Thursday, April 7, 2016


Northern Kentucky University (NKU) President Geoffrey Mearns announced earlier this week that the university is exploring the possibility of selling WKKU.  The primary reasons according to Mearns: Financial cuts by the state of Kentucky to the university and the university’s desire to discontinue subsidies to the station.

According to the Cincinnati Business Journal [link] Northern Kentucky University's subsidy to WNKU-FM has averaged $600,000 annually over the last five years. The subsidy rose to $900,000 in 2015. The university’s Board of Regents is preparing to distribute a RFP to brokers for the proposed sale.

Last week, Kentucky Governor Matt Bevin announced an immediate 4.5 percent cut to higher education funding across the board. That amounts to $2.2 million for NKU. The university is now considering an end to subsidies to help make up for the state cuts.  A NKU spokesperson said:

 “We have a responsibility to explore whether that subside is one the University can continue to afford, in light of our state funding picture.”

The reason that the subsidies have grown is the need for the university to pay back a $6.75 million loan from 2011. The money was used to purchase of three commercial stations outside of Cincinnati that repeat WNKU’s programming. The additional coverage area did not bring in enough new revenue to service the debt.


 The NPR News, Classical and Triple A trifecta has proven valuable in Minneapolis, Louisville and Denver because each format draws different demographics.

Cincinnati Public Radio (CPR) has expressed interest in WNKU in the past.  About a dozen years ago I was a paid consultant to WNKU when the station was evolving from a dual-format that aired NPR news magazines to a 24/7 Triple A music format. The acquisition of WNKU was not pursued because CPR was in the process of acquiring WVXU.

CPR now owns and operates Classical station WGUC and NPR News on WVXU. CPR also owns WMUB in Oxford, Ohio, which is now a fulltime repeater of WVXU.

CPR can certainly afford WNKU.  According to a financial report on its website, CPR has become a very, very successful organization. In FY 2015, CPR had annual revenue of $8.2 million and its net assets were worth over $25.5 million.

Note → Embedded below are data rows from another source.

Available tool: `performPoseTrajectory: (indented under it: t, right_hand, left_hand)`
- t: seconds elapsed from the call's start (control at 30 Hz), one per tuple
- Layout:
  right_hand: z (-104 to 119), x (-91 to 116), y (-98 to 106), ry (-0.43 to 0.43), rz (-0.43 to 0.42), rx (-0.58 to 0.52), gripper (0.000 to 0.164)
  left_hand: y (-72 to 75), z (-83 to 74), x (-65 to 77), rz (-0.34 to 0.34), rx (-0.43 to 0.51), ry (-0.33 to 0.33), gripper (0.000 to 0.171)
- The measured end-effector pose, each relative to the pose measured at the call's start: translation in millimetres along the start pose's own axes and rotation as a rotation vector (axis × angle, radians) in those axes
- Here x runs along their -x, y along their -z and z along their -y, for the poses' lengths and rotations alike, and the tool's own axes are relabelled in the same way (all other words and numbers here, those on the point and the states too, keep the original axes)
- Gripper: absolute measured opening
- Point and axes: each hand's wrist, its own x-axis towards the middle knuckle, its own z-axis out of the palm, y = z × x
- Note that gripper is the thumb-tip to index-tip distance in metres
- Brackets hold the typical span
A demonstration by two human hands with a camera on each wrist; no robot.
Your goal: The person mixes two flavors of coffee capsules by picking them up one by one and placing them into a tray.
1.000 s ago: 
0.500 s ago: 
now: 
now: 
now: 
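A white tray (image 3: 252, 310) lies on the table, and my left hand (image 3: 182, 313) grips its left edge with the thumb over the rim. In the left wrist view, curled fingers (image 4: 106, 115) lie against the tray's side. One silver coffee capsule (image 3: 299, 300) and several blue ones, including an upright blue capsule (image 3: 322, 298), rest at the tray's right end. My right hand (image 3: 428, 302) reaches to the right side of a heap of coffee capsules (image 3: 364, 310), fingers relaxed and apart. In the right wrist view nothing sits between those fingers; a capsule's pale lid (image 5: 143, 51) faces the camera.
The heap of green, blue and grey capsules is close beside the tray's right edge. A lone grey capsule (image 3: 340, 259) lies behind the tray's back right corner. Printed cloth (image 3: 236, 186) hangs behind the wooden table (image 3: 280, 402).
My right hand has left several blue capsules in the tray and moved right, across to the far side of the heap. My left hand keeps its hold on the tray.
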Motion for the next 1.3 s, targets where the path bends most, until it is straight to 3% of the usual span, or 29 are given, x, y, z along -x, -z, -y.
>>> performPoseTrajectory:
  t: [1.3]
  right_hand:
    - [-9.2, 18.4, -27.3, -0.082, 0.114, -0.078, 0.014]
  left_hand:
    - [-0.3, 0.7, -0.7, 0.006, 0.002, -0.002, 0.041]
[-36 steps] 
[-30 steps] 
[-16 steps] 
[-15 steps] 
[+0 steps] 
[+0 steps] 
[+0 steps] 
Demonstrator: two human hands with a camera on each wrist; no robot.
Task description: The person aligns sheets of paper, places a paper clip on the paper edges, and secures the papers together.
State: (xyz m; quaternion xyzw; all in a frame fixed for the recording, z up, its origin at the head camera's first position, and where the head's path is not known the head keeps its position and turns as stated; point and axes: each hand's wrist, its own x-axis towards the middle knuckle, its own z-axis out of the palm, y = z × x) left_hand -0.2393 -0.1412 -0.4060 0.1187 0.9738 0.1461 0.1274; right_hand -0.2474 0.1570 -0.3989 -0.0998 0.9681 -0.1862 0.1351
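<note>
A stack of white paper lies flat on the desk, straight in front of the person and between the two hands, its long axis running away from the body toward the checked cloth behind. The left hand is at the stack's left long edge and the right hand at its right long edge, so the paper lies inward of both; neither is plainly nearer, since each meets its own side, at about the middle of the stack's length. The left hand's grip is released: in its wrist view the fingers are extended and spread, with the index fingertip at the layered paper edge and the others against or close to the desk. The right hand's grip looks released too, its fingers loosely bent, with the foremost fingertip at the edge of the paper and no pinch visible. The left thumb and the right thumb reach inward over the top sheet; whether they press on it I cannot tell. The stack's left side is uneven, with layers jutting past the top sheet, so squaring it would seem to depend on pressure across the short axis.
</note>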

WNKU does not post its financial reports online as required by           CPB. WNKU’s annual revenue is thought to be around $2.6 including the NKU subsidy.  WNKU could certainly benefit from CPR’s fundraising ability. In 2015 CPR brought in $4.6 million from members and over $2.0 from underwriters.



Stitcher, a podcast portal and consulting company, tabulates a weekly chart of the most listened-to podcasts [link].  On the most recent chart, podcasts that originated from public media organizations held 15 of the top 20 spots. NPR had five of the top 20; WNYC and WBEZ each had two of the top 20.

Stitcher is one of several organizations that publish top podcast charts.  There are often discrepancies between the charts because they use different sources for data and measure using different metrics. 

Specific numbers are seldom available so it is difficult to say how much difference there is between #1 and #20.

Despite these limitations, it is clear that public radio and television providers are the industry leaders.  Podcasts succeed for many of the same reasons public media succeeds: They provide content that listeners value and will support.



The Nonprofit Times [link] reports that nonprofit organizations experienced significant hiring growth during the Great Recession. According to the Bureau of Labor Statistics, nonprofit sector hiring accounted for more than 11.4 million jobs between 2007 and 2014.

Depending upon the state or location, nonprofit careers seem to be more plentiful in certain areas than others. The report says nonprofit employment is most popular in New York City area where almost 18% of the workforce is employed by nonprofit.  The lowest percentage of nonprofit employment was in Texas, Alabama, South Carolina, Wyoming and Nevada.

The report says nonprofits and other volunteer-based organizations should be ready to hire new employees as the job market continues to improve. While nonprofit salaries tend to be lower than for-profit comapnies, many noncoms offer competitive benefits packages.